*ABOUT THIS TASK*:
Task for the listing below: copy it out in full, exactly.
===== DATA PROVIDED
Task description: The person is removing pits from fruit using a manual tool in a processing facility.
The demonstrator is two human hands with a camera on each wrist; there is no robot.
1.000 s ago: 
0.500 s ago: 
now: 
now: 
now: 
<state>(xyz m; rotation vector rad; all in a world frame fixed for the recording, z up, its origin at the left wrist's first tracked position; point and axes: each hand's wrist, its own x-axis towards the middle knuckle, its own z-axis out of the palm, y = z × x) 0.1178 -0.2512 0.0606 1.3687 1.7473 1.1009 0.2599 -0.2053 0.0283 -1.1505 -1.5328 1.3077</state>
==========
*YOUR RESPONSE*:
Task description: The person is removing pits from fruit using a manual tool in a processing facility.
The demonstrator is two human hands with a camera on each wrist; there is no robot.
1.000 s ago: 
0.500 s ago: 
now: 
now: 
now: 
<state>(xyz m; rotation vector rad; all in a world frame fixed for the recording, z up, its origin at the left wrist's first tracked position; point and axes: each hand's wrist, its own x-axis towards the middle knuckle, its own z-axis out of the palm, y = z × x) 0.1178 -0.2512 0.0606 1.3687 1.7473 1.1009 0.2599 -0.2053 0.0283 -1.1505 -1.5328 1.3077</state>

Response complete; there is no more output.